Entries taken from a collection
BEGIN

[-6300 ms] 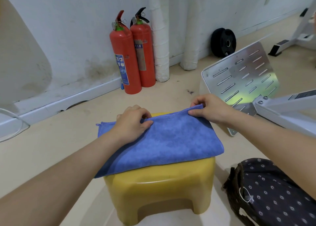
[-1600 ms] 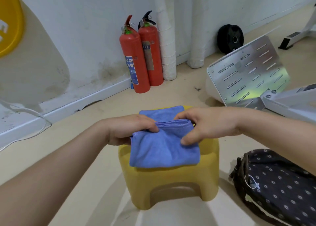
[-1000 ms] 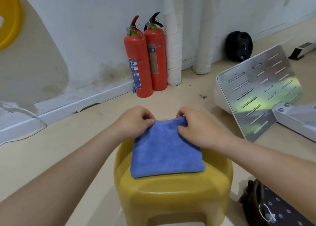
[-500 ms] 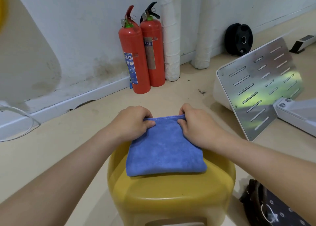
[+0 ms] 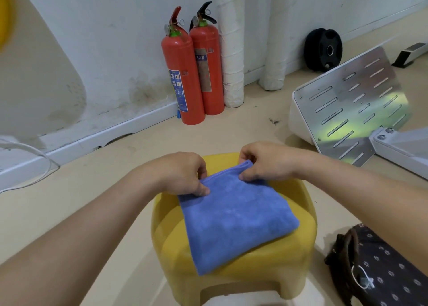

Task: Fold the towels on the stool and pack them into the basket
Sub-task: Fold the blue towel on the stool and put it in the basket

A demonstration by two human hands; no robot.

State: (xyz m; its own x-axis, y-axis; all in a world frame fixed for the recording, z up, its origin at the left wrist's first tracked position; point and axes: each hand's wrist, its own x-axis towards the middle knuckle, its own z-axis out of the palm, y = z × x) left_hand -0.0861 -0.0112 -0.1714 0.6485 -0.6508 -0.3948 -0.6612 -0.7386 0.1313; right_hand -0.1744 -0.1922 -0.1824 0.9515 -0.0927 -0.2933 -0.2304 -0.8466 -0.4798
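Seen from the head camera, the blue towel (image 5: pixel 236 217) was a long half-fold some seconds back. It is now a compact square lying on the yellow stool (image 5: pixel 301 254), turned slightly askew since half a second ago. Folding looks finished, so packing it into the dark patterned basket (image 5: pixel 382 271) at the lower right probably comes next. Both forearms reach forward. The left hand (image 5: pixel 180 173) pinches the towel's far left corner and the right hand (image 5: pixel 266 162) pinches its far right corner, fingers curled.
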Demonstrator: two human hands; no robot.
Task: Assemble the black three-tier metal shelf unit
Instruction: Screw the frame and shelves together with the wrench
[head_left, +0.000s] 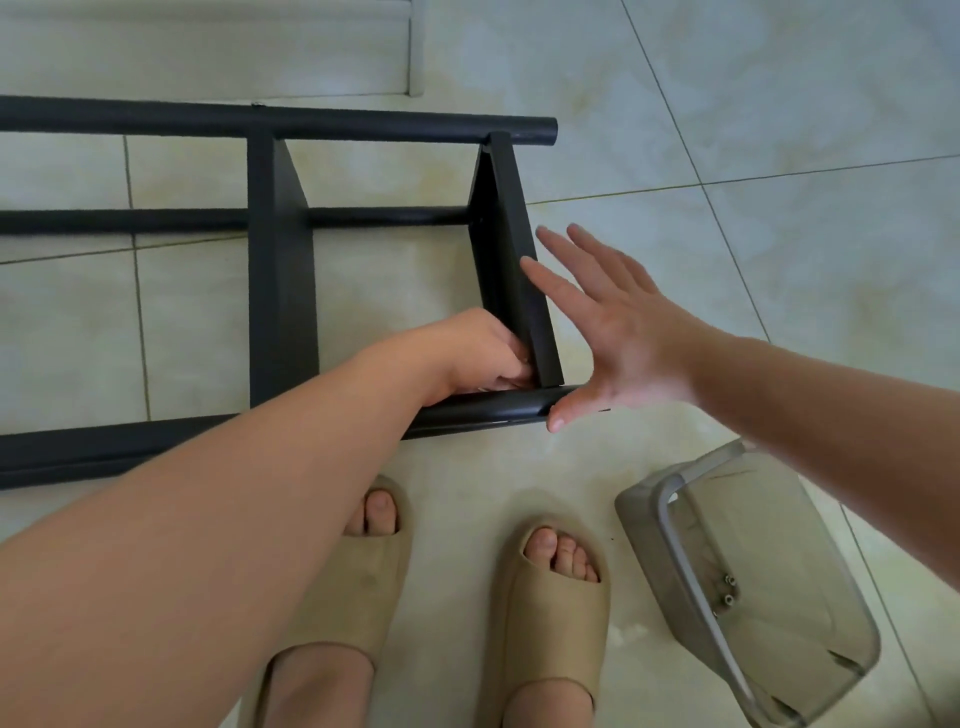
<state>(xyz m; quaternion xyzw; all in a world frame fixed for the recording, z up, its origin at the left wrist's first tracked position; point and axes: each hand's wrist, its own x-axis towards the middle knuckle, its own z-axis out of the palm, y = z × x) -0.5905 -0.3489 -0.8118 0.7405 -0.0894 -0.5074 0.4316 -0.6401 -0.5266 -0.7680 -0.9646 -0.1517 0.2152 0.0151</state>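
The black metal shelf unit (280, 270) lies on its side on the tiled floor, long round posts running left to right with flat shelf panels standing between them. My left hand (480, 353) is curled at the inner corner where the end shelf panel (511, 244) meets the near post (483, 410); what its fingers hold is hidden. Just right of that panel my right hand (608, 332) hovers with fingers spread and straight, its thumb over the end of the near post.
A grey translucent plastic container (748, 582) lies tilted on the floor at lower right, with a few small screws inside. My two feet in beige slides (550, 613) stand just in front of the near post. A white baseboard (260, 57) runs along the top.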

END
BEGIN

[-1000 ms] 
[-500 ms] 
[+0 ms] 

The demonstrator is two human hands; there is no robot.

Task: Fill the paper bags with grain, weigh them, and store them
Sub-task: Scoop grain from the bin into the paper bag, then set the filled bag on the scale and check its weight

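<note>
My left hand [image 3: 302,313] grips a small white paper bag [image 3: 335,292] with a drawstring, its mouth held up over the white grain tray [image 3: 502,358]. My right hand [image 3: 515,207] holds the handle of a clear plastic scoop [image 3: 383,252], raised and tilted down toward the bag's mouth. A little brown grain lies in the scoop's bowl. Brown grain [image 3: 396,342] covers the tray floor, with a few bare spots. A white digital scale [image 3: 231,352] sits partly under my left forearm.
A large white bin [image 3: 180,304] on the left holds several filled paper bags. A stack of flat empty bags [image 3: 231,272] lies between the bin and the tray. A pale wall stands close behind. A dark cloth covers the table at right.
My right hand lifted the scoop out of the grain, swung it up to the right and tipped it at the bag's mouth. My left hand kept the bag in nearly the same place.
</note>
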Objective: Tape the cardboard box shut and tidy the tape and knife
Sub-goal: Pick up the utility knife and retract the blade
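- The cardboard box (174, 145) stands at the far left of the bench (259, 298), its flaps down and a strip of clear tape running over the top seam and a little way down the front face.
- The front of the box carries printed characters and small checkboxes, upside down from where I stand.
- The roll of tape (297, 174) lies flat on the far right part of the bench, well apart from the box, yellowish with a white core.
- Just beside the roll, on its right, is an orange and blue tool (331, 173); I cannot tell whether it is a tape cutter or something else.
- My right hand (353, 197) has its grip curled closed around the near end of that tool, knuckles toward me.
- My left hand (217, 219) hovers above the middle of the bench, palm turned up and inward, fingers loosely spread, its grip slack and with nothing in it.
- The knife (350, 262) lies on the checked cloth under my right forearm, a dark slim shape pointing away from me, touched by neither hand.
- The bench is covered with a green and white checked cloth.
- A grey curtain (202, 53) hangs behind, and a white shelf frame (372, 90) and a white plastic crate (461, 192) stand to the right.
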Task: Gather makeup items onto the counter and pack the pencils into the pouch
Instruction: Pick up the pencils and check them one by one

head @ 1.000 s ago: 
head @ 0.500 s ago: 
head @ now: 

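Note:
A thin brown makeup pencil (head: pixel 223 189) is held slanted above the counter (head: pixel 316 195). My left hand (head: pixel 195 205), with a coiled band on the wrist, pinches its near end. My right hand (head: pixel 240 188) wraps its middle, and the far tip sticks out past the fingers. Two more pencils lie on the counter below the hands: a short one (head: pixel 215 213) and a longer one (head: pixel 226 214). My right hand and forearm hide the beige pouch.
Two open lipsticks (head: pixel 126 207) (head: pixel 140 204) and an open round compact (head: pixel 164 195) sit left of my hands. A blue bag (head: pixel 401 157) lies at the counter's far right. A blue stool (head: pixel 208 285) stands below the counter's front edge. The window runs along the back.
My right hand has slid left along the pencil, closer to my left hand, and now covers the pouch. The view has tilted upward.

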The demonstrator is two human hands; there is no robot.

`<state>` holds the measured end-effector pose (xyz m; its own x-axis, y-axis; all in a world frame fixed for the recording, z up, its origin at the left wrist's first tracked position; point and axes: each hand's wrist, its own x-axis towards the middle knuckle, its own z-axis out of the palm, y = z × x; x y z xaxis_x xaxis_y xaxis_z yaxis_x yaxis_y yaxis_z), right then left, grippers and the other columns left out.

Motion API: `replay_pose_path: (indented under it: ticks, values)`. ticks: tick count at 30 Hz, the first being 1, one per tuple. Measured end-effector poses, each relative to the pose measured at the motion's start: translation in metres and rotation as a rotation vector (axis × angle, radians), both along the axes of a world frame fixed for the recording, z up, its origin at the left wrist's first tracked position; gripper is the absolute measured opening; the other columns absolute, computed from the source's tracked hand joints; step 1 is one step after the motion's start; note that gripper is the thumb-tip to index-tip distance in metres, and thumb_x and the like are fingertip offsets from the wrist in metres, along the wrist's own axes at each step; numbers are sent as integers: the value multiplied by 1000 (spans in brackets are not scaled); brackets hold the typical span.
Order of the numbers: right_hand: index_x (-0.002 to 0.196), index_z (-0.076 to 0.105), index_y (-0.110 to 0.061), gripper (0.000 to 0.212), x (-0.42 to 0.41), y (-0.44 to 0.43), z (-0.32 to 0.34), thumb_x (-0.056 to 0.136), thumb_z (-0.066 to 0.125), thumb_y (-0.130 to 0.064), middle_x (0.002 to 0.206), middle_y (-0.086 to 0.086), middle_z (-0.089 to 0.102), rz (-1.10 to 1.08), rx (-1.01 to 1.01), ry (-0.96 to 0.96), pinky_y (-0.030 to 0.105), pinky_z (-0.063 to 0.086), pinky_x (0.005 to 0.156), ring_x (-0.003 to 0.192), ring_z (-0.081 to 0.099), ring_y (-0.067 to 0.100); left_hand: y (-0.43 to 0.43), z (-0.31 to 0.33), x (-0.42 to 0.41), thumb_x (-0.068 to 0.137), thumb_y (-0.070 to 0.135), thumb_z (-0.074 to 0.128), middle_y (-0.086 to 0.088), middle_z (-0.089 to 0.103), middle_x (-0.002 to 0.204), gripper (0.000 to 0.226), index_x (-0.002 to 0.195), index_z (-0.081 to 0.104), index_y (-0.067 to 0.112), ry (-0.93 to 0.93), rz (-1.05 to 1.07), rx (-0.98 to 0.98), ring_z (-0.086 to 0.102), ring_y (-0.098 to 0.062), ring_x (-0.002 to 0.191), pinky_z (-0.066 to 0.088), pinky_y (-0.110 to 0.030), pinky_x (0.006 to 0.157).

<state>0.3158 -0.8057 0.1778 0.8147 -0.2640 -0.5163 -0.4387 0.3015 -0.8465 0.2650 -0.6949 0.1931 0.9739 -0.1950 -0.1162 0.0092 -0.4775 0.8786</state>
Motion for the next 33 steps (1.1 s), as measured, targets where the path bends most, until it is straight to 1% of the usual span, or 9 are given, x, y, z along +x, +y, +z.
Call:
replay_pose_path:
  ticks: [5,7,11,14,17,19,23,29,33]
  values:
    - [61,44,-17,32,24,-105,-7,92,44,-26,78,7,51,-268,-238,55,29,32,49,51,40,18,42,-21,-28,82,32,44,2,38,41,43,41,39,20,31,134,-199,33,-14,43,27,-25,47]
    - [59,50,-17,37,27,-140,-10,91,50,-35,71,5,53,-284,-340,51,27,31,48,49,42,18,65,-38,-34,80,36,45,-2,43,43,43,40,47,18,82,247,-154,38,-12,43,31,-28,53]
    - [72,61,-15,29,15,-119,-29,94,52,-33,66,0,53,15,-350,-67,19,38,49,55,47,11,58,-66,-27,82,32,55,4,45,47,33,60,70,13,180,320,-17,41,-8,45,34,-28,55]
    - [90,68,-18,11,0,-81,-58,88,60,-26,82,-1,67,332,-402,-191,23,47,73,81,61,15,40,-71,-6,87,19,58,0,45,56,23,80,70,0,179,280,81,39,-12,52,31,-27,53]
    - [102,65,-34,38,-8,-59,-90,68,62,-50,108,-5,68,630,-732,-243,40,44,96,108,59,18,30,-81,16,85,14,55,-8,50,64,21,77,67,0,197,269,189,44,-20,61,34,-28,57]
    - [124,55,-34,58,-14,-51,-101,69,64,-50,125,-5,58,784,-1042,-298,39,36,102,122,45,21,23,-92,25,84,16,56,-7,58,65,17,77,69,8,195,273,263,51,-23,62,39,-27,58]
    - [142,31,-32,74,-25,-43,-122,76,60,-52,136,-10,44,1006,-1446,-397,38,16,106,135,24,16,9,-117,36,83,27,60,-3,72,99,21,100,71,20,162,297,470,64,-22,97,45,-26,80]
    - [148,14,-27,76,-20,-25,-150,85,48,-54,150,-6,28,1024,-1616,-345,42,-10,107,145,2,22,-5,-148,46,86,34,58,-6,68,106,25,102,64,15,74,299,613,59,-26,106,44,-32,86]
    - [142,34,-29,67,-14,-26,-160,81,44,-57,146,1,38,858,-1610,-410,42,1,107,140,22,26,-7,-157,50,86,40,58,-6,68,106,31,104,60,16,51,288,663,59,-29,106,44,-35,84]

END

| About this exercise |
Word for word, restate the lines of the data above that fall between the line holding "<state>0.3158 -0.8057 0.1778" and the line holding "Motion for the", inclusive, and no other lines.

| Solution |
<state>0.3158 -0.8057 0.1778 0.8147 -0.2640 -0.5163 -0.4387 0.3015 -0.8465 0.2650 -0.6949 0.1931 0.9739 -0.1950 -0.1162 0.0092 -0.4775 0.8786</state>
Motion for the next 33 steps (1.1 s), as measured, targets where the path bends most, until it is straight to 1% of the usual span, or 9 are given, x, y, z along +x, +y, +z.

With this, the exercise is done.